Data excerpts
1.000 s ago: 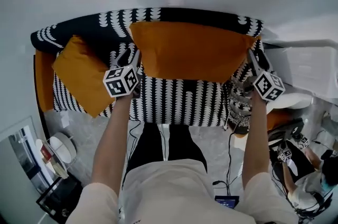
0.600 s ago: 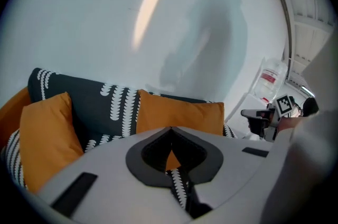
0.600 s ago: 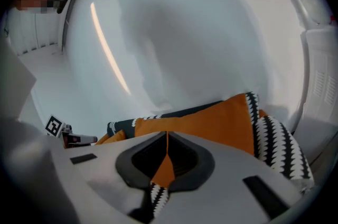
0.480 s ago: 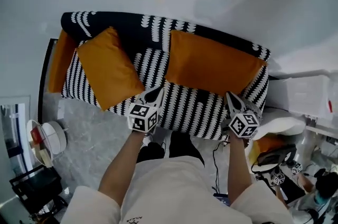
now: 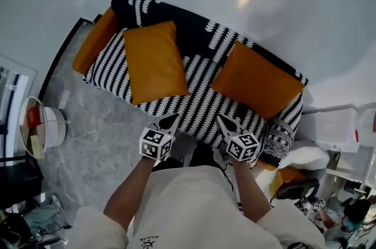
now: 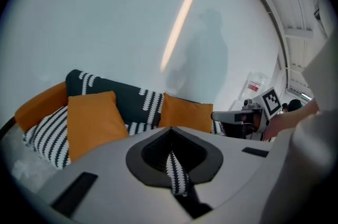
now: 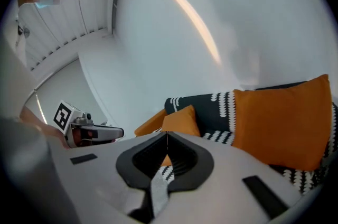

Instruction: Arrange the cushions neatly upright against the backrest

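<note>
My left gripper [image 5: 170, 119] and right gripper [image 5: 225, 121] are both closed tight, holding nothing. The left cushion [image 5: 155, 60] leans on the backrest [image 5: 194, 22] at eleven o'clock, the right cushion [image 5: 258, 86] at one. I'd check that each stands square, gripping top corners if one needs straightening.

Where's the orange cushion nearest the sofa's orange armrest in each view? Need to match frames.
Head view: cushion upper left of centre, just right of the armrest.
Left gripper view: left of centre, the larger of the two cushions.
Right gripper view: small, near centre, the farther of the two.
Shared landmark: the armrest beside it.
</note>
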The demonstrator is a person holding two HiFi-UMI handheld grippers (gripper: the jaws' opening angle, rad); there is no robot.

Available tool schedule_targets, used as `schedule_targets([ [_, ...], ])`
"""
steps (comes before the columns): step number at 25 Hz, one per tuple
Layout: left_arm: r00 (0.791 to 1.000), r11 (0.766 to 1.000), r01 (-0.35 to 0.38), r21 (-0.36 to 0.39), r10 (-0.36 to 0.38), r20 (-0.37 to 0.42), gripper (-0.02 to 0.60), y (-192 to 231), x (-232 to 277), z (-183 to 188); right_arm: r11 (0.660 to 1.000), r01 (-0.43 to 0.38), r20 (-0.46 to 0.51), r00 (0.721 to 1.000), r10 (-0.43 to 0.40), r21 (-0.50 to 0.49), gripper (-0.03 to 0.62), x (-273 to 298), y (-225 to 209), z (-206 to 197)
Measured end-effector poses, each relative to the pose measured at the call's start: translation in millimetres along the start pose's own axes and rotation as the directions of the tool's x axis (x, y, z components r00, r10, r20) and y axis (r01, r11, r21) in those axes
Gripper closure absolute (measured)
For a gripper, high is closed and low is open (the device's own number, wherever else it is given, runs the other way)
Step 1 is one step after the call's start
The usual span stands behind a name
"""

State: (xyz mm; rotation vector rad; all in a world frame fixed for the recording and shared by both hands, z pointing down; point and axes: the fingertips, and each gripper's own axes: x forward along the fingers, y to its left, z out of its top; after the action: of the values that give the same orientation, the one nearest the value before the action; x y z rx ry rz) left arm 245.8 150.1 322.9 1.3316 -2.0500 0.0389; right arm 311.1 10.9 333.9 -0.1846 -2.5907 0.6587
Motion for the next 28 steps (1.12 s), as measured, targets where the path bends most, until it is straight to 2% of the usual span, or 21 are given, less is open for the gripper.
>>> schedule_targets([
  [6, 0.991, 0.988, -0.126, -0.085, 0.128, 0.024, 0.563, 76, -124, -63, 0.995, -0.092, -0.055, 0.994, 0.091, -0.023, 0.569, 42, 106, -38],
  [8, 0.982, 0.976, -0.179, -0.124, 0.185, 0.035, 0.563, 100, -159, -78, 0.992, -0.123, -0.084, 0.989, 0.121, -0.029, 0.569, 52, 134, -47],
  [13, 0.945, 0.929, -0.294, -0.223, 0.318, 0.077, 0.563, 159, -220, -96, 0.964, -0.226, -0.186, 0.962, 0.198, -0.141, 0.569, 88, 192, -58],
  [16, 0.925, 0.904, -0.332, -0.270, 0.368, 0.094, 0.563, 187, -237, -94, 0.960, -0.249, -0.214, 0.952, 0.218, -0.130, 0.569, 112, 205, -57],
  [21, 0.906, 0.879, -0.368, -0.304, 0.413, 0.094, 0.563, 243, -241, -73, 0.949, -0.285, -0.264, 0.933, 0.243, -0.134, 0.569, 177, 215, -49],
  [24, 0.901, 0.872, -0.388, -0.298, 0.427, 0.075, 0.563, 285, -228, -53, 0.954, -0.275, -0.256, 0.937, 0.238, -0.122, 0.569, 223, 209, -33],
  [28, 0.903, 0.879, -0.400, -0.262, 0.426, 0.053, 0.563, 338, -206, -12, 0.954, -0.275, -0.245, 0.939, 0.241, -0.116, 0.569, 286, 199, 2],
])
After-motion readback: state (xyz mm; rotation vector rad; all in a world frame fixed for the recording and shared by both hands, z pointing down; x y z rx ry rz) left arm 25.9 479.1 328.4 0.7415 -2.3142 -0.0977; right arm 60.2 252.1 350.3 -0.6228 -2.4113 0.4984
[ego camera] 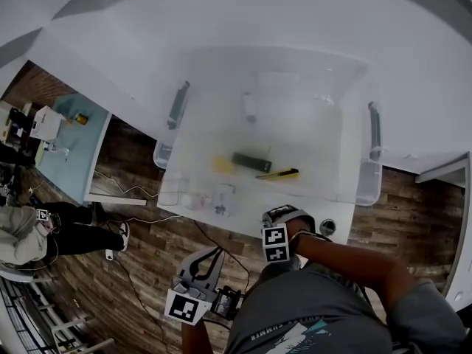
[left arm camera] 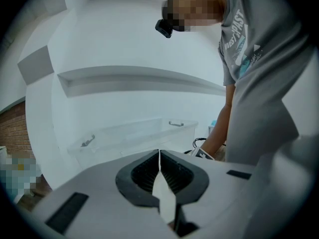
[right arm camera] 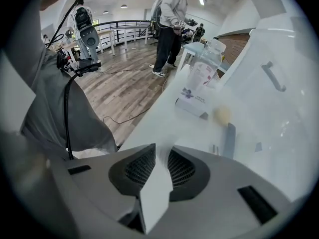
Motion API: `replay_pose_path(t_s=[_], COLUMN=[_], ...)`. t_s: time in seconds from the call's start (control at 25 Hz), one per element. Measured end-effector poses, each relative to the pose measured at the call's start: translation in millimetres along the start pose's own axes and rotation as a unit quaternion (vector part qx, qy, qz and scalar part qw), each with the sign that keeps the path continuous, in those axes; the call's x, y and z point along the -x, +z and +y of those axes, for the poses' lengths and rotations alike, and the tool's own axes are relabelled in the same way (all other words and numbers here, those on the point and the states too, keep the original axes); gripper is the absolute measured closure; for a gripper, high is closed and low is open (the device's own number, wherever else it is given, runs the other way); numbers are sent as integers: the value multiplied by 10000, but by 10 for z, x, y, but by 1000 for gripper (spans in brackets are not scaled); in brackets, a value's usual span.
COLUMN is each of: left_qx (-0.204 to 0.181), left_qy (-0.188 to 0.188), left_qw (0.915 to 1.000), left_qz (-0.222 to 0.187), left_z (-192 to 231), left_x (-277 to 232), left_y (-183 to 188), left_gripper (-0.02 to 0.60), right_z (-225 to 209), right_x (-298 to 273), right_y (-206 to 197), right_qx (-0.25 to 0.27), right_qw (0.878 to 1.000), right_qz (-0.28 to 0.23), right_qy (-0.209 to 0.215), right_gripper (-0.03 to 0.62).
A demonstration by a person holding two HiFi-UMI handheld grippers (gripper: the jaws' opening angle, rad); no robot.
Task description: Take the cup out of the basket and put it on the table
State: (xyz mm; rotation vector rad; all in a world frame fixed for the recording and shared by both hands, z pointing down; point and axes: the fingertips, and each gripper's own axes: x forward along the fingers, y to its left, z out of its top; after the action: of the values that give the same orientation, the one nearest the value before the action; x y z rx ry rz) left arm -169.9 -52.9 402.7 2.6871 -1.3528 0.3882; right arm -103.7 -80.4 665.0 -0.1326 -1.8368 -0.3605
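My left gripper [left arm camera: 159, 156] has its fingers pressed together, holding nothing. My right gripper [right arm camera: 162, 152] has its fingers spread and empty. What looks like the clear cup [right arm camera: 213, 51] stands on the desk [ego camera: 413, 87], outside the basket [ego camera: 369, 190].

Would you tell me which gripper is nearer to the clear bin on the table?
Right. The right gripper hangs at the near edge of the table, just in front of the clear bin; the left gripper is farther back, over the wood floor.
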Motion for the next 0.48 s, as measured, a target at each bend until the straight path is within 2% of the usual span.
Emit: replay_pose_path(t_s=[0.24, 0.48], left_qx=[20, -27], left_qy=[13, -38], left_qw=[9999, 9997], left_qz=[-130, -227], left_z=[-29, -74], left_x=[44, 49], left_y=[-18, -38], left_gripper=[566, 566], right_z=[24, 27], right_x=[156, 168], right_y=[80, 87], right_qx=[89, 111], right_qw=[9987, 9982], right_qz=[-491, -574], right_qy=[-119, -164], right_gripper=[491, 487])
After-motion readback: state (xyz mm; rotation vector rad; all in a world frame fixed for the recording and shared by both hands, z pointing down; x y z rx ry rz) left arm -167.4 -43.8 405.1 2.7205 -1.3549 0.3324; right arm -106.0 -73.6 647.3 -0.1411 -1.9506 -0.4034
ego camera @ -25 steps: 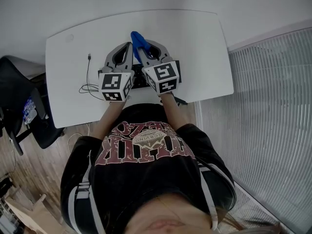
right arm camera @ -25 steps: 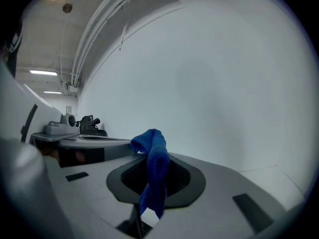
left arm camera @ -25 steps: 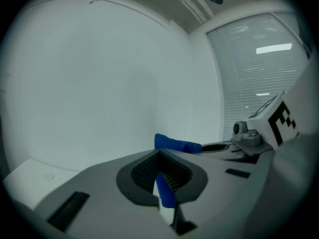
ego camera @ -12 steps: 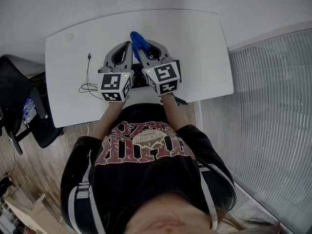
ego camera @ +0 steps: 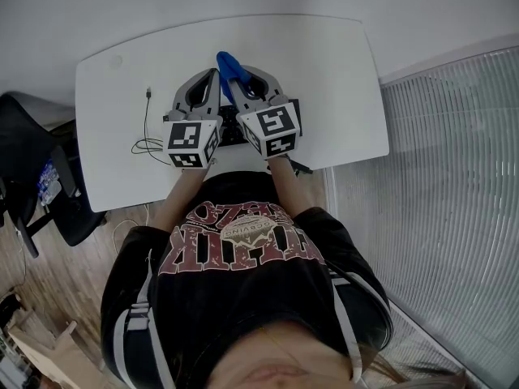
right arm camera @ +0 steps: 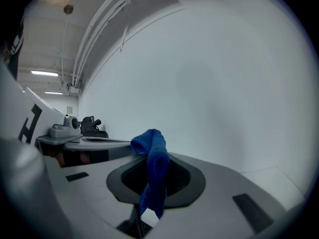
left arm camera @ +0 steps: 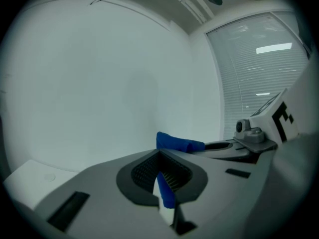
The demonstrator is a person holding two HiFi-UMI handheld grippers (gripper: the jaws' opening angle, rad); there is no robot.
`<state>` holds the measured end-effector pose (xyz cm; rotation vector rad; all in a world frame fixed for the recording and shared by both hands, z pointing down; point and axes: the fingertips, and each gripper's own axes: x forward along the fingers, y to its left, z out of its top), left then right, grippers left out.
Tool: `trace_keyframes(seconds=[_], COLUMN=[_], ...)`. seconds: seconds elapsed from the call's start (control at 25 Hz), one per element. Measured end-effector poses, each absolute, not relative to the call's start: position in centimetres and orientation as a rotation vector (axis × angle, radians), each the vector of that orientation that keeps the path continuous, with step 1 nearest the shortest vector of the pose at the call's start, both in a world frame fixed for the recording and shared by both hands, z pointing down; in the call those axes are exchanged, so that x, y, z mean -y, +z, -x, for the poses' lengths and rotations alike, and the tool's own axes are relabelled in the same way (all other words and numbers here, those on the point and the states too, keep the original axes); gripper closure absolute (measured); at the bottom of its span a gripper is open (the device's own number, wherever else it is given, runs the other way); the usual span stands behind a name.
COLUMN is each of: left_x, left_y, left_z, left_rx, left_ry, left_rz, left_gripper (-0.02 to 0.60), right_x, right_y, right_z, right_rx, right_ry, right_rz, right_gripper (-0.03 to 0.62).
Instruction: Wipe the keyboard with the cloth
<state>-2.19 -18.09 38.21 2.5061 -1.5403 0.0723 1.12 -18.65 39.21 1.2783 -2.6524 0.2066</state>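
Note:
A blue cloth (ego camera: 230, 66) stands up between the tips of both grippers above the middle of the white table (ego camera: 324, 71). My right gripper (ego camera: 244, 80) is shut on it; in the right gripper view the cloth (right arm camera: 155, 183) drapes over the tips and hangs down through the jaws of the right gripper (right arm camera: 149, 159). My left gripper (ego camera: 214, 78) lies close beside it, and in its own view the left gripper (left arm camera: 160, 173) is shut with a thin blue strip of cloth (left arm camera: 167, 193) between the pads. The black keyboard (ego camera: 230, 128) lies under both grippers, mostly hidden.
A thin black cable (ego camera: 147, 128) runs over the table's left part. A dark office chair (ego camera: 32, 177) stands left of the table. Ribbed blinds (ego camera: 438, 201) fill the right side. The person's torso is against the table's front edge.

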Motion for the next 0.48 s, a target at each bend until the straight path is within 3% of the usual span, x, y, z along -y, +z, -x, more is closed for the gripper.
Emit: trace_keyframes(seconds=[0.48], left_x=[17.92], left_y=[38.64], left_z=[2.35], left_rx=[1.538], left_ry=[0.086], left_rz=[-2.505], left_gripper=[0.552], right_x=[18.43], right_y=[39.44], right_z=[-0.95], right_rx=[2.651], right_ry=[0.207], right_rz=[-1.268], right_gripper=[0.530])
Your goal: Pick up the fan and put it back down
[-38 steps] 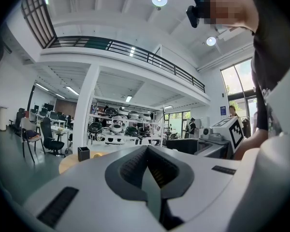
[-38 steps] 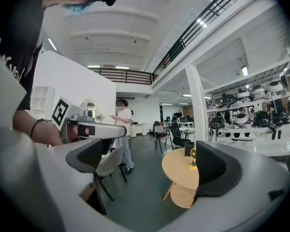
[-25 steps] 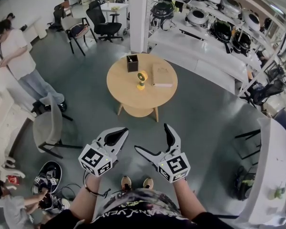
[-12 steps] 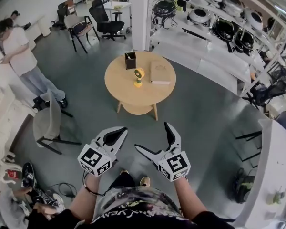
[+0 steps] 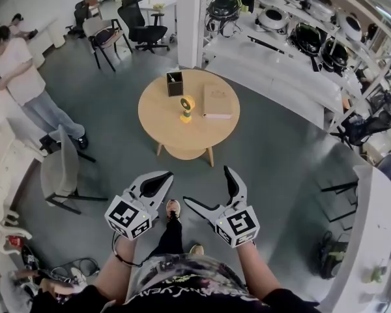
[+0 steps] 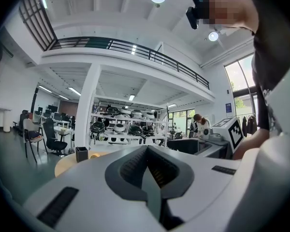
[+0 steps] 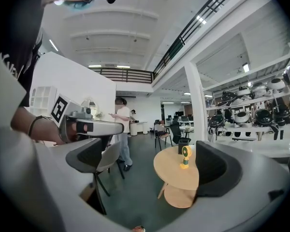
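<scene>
One round light-wood table (image 5: pixel 159 113) carries three items: one small yellow fan (image 5: pixel 186 107), one black square open-topped box (image 5: pixel 174 83) and one flat tan book-shaped box (image 5: pixel 219 102). Two white hand-held grippers appear, the left gripper (image 5: pixel 164 177) and the right gripper (image 5: pixel 207 186). Three chairs show plainly: one grey shell chair (image 5: pixel 55 175), one black-framed chair (image 5: pixel 104 38) and one black office chair (image 5: pixel 145 26). One person in a white shirt (image 5: pixel 19 70) stands beside them, and one white square pillar (image 5: pixel 189 18) rises behind.

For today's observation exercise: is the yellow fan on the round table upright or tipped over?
Upright. In the right gripper view the fan stands on its base on the table, round head above the stem.
</scene>
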### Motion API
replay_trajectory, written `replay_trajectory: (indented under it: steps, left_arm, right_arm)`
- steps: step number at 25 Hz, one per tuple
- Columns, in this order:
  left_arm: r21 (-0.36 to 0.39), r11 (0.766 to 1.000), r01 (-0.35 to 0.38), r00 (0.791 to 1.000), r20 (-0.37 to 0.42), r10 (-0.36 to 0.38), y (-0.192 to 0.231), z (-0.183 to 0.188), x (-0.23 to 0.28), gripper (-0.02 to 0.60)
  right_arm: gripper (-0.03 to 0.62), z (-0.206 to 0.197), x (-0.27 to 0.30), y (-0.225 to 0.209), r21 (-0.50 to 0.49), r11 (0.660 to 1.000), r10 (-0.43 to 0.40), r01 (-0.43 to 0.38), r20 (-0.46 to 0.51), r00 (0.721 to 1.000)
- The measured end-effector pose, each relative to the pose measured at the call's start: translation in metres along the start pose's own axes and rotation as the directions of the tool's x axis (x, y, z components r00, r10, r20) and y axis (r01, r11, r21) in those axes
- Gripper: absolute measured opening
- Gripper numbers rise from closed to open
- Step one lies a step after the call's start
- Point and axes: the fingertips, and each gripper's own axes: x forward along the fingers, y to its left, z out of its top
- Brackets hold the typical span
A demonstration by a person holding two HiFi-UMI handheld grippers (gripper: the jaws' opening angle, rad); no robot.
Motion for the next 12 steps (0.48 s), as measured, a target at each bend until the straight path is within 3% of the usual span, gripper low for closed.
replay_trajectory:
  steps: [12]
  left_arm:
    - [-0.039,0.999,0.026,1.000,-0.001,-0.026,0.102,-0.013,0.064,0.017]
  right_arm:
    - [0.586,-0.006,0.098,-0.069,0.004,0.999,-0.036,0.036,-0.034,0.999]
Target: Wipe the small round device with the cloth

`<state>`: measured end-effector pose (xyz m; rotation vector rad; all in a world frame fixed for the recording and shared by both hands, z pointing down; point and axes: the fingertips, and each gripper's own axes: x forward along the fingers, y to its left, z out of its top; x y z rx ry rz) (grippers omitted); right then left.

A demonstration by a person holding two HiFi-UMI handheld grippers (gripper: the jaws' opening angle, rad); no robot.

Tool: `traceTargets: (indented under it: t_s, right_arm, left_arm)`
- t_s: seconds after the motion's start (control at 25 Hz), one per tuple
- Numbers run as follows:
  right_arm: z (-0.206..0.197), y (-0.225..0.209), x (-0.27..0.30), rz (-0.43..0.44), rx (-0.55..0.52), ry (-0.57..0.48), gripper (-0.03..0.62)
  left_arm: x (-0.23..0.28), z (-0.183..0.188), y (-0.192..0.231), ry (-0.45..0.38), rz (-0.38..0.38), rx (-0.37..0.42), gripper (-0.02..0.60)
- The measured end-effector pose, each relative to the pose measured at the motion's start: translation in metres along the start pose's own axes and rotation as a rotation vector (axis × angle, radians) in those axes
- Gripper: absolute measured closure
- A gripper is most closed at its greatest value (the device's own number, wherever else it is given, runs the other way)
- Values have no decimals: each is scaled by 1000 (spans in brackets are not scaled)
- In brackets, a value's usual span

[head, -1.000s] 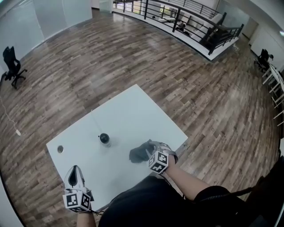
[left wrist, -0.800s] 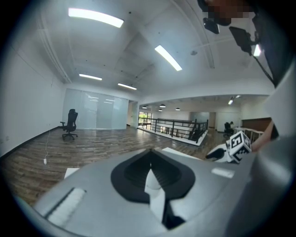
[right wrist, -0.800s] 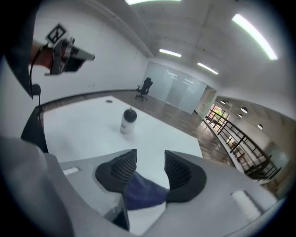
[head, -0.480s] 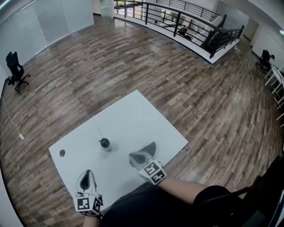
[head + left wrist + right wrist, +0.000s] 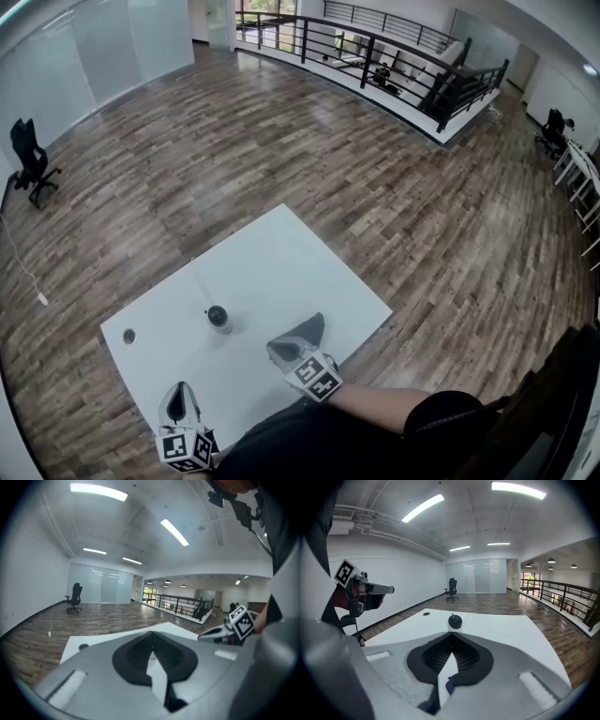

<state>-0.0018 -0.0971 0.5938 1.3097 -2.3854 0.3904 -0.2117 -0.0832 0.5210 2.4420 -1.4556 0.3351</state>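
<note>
Ahead of right tongs (image 5: pixel 451 637) gripping cloth (image 5: pixel 447 686), round device (image 5: pixel 455 621)

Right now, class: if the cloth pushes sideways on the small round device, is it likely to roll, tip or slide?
The small round device looks ball-shaped and stands free on the smooth white table, so it may slide or tip under a push. It looks small, so probably light. Its underside is too small to read, so rolling stays uncertain.

**Cloth lifted off the table**

We closed the right gripper (image 5: pixel 292 354) on the cloth (image 5: pixel 300 335), which had lain slumped on the table (image 5: pixel 272 262). We raised it clear and drew it back toward the near edge. Our left gripper (image 5: pixel 178 401) shifted slightly rightward.
</note>
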Motion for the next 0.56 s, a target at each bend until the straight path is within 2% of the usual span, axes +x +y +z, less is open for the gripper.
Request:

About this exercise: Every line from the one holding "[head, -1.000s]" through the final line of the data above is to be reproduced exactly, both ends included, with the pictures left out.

Written response:
[head, -1.000s] 
[left wrist, -0.800s] 
[right wrist, -0.800s] 
[head, -0.480s] 
[head + left wrist + right wrist, +0.000s] 

<state>-0.0018 -0.0971 0.5938 1.3097 -2.3854 0.3904 -0.2117 -0.0832 0.5210 2.4420 -1.4556 0.3351</state>
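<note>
Ahead of right tongs (image 5: pixel 451 637) gripping cloth (image 5: pixel 447 686), round device (image 5: pixel 455 621)

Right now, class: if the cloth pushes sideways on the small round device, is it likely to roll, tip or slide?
The small round device looks ball-shaped and stands free on the smooth white table, so it may slide or tip under a push. It looks small, so probably light. Its underside is too small to read, so rolling stays uncertain.

**Cloth lifted off the table**

We closed the right gripper (image 5: pixel 292 354) on the cloth (image 5: pixel 300 335), which had lain slumped on the table (image 5: pixel 272 262). We raised it clear and drew it back toward the near edge. Our left gripper (image 5: pixel 178 401) shifted slightly rightward.
</note>
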Motion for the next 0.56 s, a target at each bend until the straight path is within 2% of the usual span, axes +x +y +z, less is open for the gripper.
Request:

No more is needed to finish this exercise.